- The task
Starting at the line that has "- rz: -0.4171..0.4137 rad" and stopping after the line that has "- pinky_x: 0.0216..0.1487", reproduce the listing below exactly; omit everything else.

------

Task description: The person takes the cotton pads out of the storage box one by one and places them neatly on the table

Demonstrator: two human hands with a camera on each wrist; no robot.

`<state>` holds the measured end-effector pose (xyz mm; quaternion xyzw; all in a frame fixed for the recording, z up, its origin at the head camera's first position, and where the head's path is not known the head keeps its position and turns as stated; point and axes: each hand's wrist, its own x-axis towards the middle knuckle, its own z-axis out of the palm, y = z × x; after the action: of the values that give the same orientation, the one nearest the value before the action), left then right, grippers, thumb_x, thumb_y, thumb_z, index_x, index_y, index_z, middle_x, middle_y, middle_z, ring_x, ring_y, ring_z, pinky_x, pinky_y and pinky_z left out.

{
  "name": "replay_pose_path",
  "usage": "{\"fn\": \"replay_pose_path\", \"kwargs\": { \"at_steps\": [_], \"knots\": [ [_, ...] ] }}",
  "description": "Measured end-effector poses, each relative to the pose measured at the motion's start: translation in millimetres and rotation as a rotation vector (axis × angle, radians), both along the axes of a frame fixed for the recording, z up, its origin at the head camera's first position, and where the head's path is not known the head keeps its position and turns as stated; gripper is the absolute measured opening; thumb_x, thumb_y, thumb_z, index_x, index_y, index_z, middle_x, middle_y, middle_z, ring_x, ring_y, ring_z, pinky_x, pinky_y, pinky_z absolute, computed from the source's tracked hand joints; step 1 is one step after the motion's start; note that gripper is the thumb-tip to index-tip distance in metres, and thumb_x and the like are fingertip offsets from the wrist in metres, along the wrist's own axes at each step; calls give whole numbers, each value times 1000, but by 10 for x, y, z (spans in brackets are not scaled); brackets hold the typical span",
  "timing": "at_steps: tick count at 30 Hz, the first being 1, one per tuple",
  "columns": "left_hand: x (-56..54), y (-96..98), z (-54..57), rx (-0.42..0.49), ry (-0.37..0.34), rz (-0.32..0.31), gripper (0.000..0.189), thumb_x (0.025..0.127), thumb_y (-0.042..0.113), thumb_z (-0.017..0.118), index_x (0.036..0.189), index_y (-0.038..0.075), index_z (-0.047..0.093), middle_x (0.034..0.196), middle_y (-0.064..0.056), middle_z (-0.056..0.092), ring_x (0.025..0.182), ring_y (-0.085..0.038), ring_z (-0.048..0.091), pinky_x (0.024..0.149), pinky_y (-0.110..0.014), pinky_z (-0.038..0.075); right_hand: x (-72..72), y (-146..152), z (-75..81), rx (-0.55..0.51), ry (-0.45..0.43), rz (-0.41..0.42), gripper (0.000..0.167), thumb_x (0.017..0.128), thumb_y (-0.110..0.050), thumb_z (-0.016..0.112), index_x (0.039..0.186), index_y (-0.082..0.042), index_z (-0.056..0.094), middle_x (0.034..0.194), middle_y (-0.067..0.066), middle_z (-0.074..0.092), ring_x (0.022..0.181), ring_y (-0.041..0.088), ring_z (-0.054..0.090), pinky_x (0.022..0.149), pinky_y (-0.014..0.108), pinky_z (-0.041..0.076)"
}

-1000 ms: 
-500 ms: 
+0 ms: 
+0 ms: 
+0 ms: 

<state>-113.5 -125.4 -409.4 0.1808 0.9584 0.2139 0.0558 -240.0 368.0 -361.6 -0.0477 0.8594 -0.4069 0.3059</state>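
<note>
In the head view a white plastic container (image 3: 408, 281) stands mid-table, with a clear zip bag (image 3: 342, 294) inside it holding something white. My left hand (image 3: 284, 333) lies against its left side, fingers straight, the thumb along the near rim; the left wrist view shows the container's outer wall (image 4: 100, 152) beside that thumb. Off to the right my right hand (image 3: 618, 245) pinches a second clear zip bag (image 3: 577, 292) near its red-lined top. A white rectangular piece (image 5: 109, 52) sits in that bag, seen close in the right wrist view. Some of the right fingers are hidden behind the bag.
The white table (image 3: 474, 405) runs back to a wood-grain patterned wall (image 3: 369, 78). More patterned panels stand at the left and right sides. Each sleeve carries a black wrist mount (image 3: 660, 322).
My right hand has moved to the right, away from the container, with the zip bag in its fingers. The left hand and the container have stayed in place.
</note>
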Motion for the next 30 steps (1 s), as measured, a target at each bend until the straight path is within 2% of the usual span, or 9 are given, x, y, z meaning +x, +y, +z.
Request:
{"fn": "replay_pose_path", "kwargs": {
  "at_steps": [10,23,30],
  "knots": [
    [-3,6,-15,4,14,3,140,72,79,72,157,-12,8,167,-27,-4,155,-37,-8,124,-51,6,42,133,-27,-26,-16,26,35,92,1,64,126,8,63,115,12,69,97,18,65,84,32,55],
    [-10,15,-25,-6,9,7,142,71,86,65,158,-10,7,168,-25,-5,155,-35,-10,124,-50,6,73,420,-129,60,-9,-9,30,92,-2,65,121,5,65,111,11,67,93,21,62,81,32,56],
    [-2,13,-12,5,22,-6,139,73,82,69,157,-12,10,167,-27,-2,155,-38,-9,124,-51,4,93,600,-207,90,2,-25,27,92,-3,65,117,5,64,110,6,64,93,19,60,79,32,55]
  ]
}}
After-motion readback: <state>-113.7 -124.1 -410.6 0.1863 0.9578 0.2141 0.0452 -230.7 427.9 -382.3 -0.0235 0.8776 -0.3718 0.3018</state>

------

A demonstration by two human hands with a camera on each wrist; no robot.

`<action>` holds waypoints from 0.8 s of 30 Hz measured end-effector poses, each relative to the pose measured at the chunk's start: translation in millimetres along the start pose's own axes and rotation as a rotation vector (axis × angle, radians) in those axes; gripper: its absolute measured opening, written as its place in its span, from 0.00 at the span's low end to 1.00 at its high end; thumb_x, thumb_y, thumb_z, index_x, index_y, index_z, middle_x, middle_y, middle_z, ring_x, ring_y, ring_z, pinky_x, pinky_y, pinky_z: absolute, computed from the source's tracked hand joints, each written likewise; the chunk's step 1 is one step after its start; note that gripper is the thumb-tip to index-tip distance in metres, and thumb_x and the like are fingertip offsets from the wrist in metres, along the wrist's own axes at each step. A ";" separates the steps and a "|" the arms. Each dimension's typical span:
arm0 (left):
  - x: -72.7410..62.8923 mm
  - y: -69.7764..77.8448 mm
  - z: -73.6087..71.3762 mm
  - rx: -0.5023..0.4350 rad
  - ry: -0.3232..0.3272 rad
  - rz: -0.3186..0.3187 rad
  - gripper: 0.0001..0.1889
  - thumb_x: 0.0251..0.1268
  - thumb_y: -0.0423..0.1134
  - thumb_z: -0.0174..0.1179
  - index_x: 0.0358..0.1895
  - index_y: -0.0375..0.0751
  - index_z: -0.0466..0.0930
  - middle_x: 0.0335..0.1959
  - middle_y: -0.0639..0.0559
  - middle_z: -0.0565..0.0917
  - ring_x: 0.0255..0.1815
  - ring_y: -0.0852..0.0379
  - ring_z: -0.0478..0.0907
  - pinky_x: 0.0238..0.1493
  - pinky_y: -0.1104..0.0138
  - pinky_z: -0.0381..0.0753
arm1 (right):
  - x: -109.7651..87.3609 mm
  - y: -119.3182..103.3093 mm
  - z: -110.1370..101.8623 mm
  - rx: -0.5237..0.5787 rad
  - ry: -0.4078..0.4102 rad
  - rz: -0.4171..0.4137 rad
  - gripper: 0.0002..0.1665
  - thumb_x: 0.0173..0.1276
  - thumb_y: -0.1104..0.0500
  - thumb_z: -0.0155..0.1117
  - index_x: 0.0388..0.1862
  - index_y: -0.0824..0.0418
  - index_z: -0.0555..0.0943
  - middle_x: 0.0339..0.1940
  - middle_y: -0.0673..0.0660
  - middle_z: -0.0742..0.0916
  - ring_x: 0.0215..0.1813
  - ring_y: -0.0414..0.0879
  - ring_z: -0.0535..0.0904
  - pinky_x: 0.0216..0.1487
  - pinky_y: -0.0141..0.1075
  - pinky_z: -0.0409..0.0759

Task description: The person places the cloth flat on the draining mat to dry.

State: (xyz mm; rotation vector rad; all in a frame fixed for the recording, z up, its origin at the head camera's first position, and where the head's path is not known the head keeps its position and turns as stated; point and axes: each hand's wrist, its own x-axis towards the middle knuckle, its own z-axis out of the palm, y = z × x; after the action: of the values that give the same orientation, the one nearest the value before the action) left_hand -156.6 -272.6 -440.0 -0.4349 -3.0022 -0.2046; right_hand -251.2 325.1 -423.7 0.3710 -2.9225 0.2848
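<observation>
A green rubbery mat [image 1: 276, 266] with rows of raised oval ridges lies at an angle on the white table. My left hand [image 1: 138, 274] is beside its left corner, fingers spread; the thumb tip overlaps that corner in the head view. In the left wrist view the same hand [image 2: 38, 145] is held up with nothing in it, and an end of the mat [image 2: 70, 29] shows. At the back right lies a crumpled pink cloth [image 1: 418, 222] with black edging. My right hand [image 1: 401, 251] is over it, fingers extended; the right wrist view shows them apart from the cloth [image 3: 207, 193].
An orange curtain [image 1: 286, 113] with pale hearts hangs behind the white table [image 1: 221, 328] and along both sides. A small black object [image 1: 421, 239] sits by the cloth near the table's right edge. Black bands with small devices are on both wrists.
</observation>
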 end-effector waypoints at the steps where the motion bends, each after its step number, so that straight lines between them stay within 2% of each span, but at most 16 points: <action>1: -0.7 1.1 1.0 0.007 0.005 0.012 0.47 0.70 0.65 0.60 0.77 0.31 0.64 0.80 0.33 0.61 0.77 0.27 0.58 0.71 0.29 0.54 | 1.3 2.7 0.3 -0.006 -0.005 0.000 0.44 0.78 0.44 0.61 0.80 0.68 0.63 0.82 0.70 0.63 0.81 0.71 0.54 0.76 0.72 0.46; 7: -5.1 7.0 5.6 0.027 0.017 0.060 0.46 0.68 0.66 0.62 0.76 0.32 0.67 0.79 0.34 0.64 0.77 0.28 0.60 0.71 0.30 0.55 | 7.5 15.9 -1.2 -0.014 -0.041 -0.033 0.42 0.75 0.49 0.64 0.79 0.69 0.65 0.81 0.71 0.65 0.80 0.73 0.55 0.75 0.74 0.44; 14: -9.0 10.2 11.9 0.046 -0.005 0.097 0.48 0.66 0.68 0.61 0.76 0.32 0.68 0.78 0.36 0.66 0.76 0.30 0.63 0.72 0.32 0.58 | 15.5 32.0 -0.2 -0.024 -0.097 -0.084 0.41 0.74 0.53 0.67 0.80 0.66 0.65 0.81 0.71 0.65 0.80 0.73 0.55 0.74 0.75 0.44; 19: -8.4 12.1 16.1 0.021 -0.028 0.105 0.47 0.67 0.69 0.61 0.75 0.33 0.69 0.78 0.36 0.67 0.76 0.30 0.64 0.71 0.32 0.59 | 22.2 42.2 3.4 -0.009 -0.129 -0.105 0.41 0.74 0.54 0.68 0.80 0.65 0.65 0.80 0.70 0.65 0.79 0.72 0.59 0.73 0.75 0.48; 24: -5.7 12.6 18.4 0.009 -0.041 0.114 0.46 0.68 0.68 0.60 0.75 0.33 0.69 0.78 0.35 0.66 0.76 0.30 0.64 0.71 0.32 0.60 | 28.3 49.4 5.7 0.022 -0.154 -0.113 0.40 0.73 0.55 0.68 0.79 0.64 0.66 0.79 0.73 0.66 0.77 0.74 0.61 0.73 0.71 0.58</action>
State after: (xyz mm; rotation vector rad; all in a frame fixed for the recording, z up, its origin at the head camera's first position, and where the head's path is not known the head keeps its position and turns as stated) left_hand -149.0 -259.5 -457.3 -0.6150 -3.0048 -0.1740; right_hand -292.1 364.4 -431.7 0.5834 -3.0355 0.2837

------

- Solved exercise
  - rz: -0.4171..0.4137 rad
  - gripper: 0.0002..0.1665
  - thumb_x: 0.0173..0.1276
  - thumb_y: -0.1104..0.0500
  - thumb_z: -0.0155..0.1117
  - index_x: 0.0388..0.1862
  - index_y: -0.0824..0.0418
  - index_z: -0.0555..0.0943
  - middle_x: 0.0339..0.1940
  - middle_y: -0.0673..0.0660
  - middle_z: -0.0742..0.0916
  - ring_x: 0.0215..0.1813
  - ring_y: -0.0414..0.0879
  - ring_z: -0.0535..0.0904
  - pinky_x: 0.0216..0.1487

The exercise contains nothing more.